● **PROBLEM DETAILS**: Each line of the data holding "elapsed" should be found and copied.

● **PROVIDED RECORDS**:
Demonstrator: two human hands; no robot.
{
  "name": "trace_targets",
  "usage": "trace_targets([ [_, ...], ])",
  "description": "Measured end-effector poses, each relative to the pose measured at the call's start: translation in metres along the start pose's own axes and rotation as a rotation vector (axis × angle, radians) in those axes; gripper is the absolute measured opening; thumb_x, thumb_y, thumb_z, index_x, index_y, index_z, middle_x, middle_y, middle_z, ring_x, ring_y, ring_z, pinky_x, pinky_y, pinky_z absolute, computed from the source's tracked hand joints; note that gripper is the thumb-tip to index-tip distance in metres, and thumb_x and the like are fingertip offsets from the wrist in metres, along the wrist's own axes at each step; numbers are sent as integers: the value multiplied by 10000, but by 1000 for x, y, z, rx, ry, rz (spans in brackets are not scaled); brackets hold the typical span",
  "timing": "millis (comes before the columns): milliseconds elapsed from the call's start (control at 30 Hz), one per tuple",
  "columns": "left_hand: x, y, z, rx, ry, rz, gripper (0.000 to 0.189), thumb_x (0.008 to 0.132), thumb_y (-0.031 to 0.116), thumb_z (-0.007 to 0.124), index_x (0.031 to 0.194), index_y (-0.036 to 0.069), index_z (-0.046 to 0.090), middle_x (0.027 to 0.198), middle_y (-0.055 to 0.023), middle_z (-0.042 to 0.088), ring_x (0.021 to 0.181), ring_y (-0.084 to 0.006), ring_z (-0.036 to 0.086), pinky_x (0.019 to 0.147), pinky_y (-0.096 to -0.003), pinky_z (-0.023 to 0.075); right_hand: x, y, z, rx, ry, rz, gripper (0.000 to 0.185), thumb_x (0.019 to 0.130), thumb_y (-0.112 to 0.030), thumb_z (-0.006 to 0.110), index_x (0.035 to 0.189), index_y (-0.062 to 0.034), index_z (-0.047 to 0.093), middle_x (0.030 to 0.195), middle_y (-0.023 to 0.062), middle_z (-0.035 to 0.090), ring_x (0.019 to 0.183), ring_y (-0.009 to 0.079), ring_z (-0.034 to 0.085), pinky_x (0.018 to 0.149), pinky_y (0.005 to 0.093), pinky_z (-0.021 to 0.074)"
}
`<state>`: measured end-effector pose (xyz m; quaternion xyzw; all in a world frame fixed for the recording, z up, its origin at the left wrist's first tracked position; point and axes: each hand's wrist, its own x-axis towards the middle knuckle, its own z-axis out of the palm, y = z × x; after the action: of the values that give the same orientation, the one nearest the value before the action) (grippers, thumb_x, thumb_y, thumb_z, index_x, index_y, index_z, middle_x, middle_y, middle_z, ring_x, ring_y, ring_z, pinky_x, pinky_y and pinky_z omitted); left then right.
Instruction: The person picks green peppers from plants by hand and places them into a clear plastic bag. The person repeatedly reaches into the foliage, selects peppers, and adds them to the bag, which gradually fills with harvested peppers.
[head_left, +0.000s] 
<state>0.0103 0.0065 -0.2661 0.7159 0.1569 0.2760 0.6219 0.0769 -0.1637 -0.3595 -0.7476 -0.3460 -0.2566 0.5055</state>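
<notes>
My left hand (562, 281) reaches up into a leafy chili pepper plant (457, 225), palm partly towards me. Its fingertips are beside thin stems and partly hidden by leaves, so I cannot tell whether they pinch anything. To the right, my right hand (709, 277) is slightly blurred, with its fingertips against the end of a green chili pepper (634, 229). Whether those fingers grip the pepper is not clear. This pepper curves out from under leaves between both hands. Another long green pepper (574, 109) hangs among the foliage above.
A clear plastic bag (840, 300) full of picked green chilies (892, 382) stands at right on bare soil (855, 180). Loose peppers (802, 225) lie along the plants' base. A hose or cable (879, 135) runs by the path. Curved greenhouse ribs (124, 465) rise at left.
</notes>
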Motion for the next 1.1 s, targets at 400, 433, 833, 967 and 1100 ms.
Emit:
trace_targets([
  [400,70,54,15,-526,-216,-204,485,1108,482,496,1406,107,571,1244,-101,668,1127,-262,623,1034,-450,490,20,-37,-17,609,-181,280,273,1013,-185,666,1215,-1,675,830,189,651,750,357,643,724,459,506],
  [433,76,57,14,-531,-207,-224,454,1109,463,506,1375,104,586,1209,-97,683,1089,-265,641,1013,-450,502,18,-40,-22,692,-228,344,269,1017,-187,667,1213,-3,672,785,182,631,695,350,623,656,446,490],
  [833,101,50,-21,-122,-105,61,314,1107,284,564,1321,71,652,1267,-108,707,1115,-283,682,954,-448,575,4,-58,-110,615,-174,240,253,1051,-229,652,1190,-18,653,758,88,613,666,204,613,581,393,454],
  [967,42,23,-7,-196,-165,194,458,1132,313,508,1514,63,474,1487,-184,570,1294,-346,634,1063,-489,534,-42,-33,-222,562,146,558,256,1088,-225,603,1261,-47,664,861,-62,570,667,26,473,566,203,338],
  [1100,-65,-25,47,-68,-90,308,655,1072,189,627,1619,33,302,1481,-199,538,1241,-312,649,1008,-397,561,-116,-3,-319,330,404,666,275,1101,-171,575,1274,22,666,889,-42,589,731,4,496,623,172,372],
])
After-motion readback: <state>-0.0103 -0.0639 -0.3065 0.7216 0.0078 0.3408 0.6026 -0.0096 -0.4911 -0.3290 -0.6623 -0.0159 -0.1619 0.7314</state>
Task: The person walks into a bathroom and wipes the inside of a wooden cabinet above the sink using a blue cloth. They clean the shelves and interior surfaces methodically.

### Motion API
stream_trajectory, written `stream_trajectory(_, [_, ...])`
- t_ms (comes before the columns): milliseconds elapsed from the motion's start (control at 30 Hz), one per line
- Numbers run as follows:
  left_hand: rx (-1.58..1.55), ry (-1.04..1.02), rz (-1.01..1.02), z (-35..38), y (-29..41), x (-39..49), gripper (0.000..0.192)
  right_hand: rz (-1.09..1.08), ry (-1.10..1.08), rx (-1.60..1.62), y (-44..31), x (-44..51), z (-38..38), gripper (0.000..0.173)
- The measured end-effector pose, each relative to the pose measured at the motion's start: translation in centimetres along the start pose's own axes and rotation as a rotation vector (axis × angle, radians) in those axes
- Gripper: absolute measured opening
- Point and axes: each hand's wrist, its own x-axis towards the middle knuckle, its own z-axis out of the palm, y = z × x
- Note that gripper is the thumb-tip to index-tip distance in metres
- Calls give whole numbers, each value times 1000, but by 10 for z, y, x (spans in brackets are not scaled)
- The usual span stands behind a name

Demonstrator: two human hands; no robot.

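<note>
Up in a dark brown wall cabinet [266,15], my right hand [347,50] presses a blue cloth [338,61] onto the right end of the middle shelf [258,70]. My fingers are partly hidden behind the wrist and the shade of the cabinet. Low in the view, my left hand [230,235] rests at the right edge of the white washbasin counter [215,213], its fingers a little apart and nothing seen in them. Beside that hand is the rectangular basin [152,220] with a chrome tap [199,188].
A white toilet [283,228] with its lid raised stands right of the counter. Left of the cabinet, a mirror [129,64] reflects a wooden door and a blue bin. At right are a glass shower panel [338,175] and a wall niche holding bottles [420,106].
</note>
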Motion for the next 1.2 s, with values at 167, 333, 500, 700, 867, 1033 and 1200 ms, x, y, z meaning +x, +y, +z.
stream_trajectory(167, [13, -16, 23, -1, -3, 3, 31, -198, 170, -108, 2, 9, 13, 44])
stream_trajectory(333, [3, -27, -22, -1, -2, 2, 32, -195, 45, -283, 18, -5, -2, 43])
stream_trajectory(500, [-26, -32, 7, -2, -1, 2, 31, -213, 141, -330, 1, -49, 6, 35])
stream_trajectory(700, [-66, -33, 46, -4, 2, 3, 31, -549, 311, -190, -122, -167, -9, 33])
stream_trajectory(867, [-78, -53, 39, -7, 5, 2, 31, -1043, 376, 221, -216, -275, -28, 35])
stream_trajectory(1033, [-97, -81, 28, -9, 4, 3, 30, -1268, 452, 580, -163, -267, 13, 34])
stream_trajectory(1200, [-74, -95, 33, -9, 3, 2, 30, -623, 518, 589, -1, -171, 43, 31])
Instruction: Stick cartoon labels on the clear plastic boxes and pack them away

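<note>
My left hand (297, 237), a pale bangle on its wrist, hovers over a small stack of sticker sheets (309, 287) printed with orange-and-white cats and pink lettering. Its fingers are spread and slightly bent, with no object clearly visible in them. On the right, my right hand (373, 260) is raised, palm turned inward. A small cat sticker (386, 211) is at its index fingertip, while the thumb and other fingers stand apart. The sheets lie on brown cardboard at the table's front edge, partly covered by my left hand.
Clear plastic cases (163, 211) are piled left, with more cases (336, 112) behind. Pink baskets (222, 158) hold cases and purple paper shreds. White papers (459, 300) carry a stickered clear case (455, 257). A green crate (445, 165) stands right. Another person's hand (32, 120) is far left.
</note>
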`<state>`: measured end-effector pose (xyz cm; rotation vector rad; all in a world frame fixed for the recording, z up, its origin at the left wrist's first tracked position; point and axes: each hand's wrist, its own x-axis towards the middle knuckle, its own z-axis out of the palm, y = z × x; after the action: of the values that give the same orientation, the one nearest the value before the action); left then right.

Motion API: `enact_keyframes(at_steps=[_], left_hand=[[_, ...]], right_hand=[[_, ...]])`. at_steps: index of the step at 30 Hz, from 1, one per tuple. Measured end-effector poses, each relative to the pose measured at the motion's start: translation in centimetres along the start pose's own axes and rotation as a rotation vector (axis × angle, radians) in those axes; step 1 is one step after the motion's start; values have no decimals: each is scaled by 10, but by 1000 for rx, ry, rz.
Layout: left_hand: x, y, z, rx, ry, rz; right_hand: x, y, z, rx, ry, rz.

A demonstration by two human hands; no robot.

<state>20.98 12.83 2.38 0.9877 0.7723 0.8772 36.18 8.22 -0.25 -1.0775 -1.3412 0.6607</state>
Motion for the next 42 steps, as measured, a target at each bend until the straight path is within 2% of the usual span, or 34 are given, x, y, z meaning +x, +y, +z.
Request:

● **OUTPUT**:
  "timing": "millis (comes before the columns): milliseconds elapsed from the call's start (control at 30 Hz), one per tuple",
- t_ms (comes before the columns): milliseconds elapsed from the motion's start (control at 30 Hz), one per line

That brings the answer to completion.